A small, 140 amino acid protein, concentrated in the neuronal synaptic terminals. Function of α-synuclein is unclear, but some data indicates involvement in vesicle trafficking and mitochondrial transport
Describe what happens with mutations in the LRRK2 (leucine-rich repeat kinase 2) gene? (2)
- The most common cause of late onset familial Parkinson’s disease
- LRRK2 interacts with Parkin (component of ubiquitin ligase), which results in decreased ubiquitin-proteasome function
Where is the Parkinson’s disease associated LRRK2 (leucine rich repeat kinase 2) gene most expressed in the mammalian brain? (4)
- Cerebral cortex
- Striatum
- Hippocampus
- Lower level in the substantia nigra
What is the Parkin gene connected with?
- Autosomal recessive juvenile Parkinson’s disease, which is characterized by DA neurons degenerating without formation of Lewy bodies
What do mutations in the DJ-1 gene cause?
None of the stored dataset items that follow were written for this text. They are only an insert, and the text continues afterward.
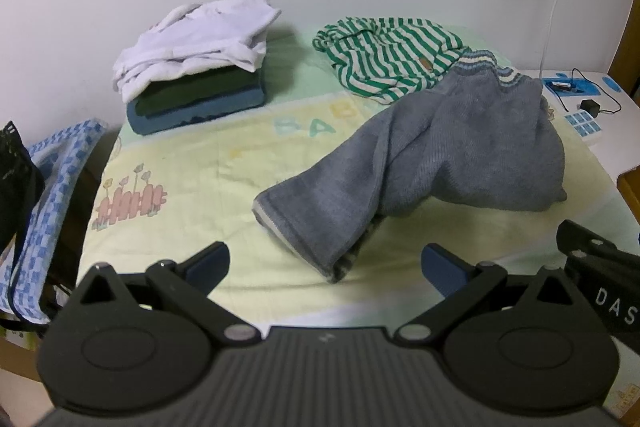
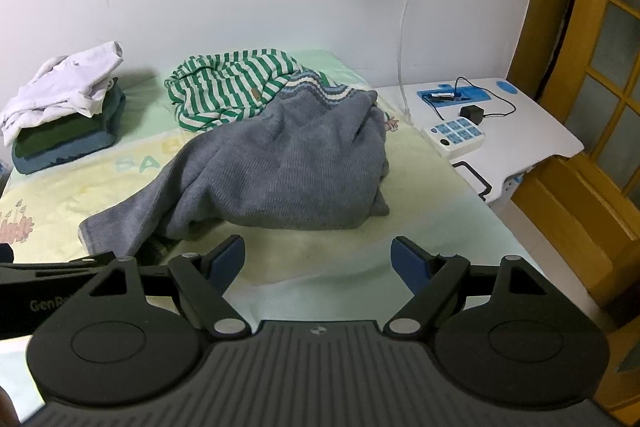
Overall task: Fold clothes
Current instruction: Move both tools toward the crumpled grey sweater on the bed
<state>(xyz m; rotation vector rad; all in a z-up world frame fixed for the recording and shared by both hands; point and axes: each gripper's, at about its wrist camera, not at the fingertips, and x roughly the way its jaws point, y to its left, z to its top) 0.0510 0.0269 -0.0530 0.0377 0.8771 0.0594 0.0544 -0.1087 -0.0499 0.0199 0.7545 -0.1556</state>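
The grey knit sweater (image 1: 440, 155) lies crumpled on the bed just ahead of both empty, wide-open claws, left claw (image 1: 326, 267) and right claw (image 2: 318, 261); soft and floppy, it looks best gripped at its hem corners.

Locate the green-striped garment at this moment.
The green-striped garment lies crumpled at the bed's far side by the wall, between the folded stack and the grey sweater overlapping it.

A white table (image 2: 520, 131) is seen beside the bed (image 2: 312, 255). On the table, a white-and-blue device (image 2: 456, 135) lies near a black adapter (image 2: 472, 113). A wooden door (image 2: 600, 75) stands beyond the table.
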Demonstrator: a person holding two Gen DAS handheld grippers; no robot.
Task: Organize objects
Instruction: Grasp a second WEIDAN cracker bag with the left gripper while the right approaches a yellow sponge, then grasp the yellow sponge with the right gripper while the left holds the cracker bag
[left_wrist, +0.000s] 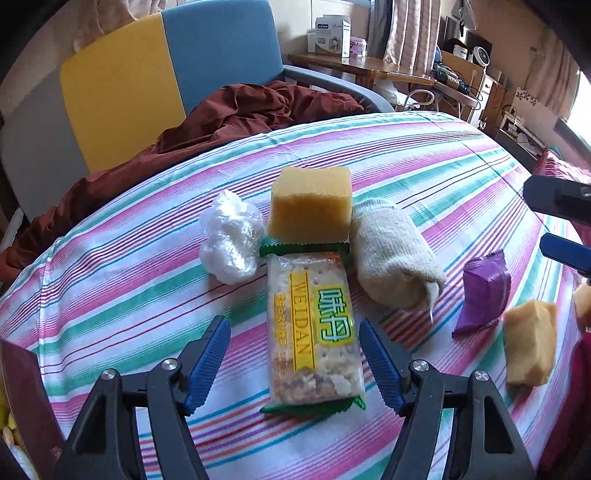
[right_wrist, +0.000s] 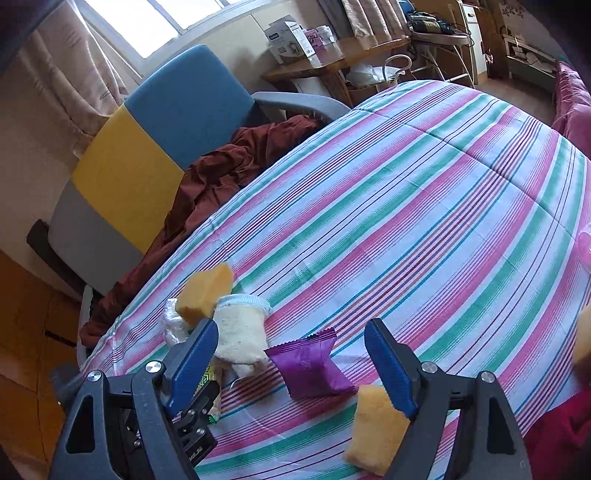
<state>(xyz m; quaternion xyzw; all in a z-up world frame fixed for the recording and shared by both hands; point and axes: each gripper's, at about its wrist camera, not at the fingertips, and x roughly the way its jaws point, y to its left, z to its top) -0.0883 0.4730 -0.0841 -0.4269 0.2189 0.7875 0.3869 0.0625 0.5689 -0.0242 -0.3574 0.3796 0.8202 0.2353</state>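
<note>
1. One clear cracker packet with green crimped ends and a yellow label (left_wrist: 314, 328) is lying lengthwise on the striped pink, green and white bedspread (left_wrist: 424, 155), its near half sitting between the two blue ribbed fingers of the left gripper (left_wrist: 293, 363); the jaws are standing wide, with a gap showing on each side of the packet, so nothing is being gripped
2. Yellow sponge blocks are numbering at least two whole ones: a large cube-like one (left_wrist: 310, 203) is touching the far end of the cracker packet, and a smaller one (left_wrist: 532, 341) is lying well to the right; a third yellow piece (left_wrist: 583, 301) is only peeking in at the right edge
3. One crumpled clear plastic bag (left_wrist: 231, 236) is sitting just left of the large sponge, and one rolled cream sock (left_wrist: 395, 254) is leaning just right of it
4. One purple foil sachet (left_wrist: 484, 291) is lying between the sock and the smaller sponge
5. The right gripper (right_wrist: 291, 363) is hanging over the bedspread with its jaws wide apart and holding nothing; the purple sachet is lying on the cloth between and beyond its fingers, and the smaller sponge is lying beside its right finger (right_wrist: 389, 365)
6. One chair with yellow, blue and grey back panels (left_wrist: 166, 74) is standing behind the bed, and one rust-brown cloth (left_wrist: 221, 122) is bunching on it
</note>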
Rare autosomal recessive early onset Parkinson’s disease
Most of the genes involved in the pathogenesis of Parkinson’s disease encode proteins for _____ or ____?
- Important for either mitochondrial physiology
or - Ubiquitin-proteasome protein degradation
Can see slide 8 of Parkinson’s disease presentation for clarification.
Describe the mitochondrial pathology induced by aberrant α-synuclein and LRRK2
- Increased mitochondrial levels of α-synuclein in PD have been associated with reduced complex I (NADH dehydrogenase) activity, and in consequence, with oxidative stress
- α-synuclein is required for MPP+ -induced activation of nitric oxide synthase (NOS) and the cytosolic accumulation of MPP+
- Mice lacking α-synuclein are resistant to MPTP, showing that α-synuclein is an essential mediator of the toxic effects of complex I inhibitors
- LRRK2 is mostly cytoplasmic, but about 10% of the protein is associated with the outer mitochondrial membrane. Overexpression of familial mutant LRRK2 protein causes caspase and Apaf-1 dependent apoptosis
What is MPP+?
Dopamine neurotoxin synthesized in the body from the precursor, MPTP.
What causes a change in the appearance of the substantia nigra in Parkinson’s Disease patients?
Loss of the pigment melanin in the substantia nigra (as well as DA neuron degeneration)
What are the three main processes that degrade cellular proteins? Which one is affected in Parkinson’s disease patients?
- Macroautophagy
- Microautophagy
- Chaperone mediated autophagy (CMA)
Chaperone mediated autophagy involved in PD, by α-synuclein having a CMA recognition motif, recognized by a cytosolic chaperone.
How is chaperone-mediated autophagy dysfunctional in Parkinson’s disease patients. (5)
- a-synuclein sequence contains a CMA recognition motif recognized by a cytosolic chaperone, the heat shock cognate protein 70 kDa (hsc70), which targets protein to the surface of lysosomes.
- At the lysosomal membrane, the chaperone/substrate complex interacts with the lysosome-associated membrane protein type 2a (Lamp2a), which acts as a receptor in this pathway.
- CMA activity decreases with aging.
- Abberant α-synuclein leads to CMA dysfunction in neurons
- mutant forms of a-synuclein strongly bound to Lamp2a and prevent subsequent translocation into the lysosome.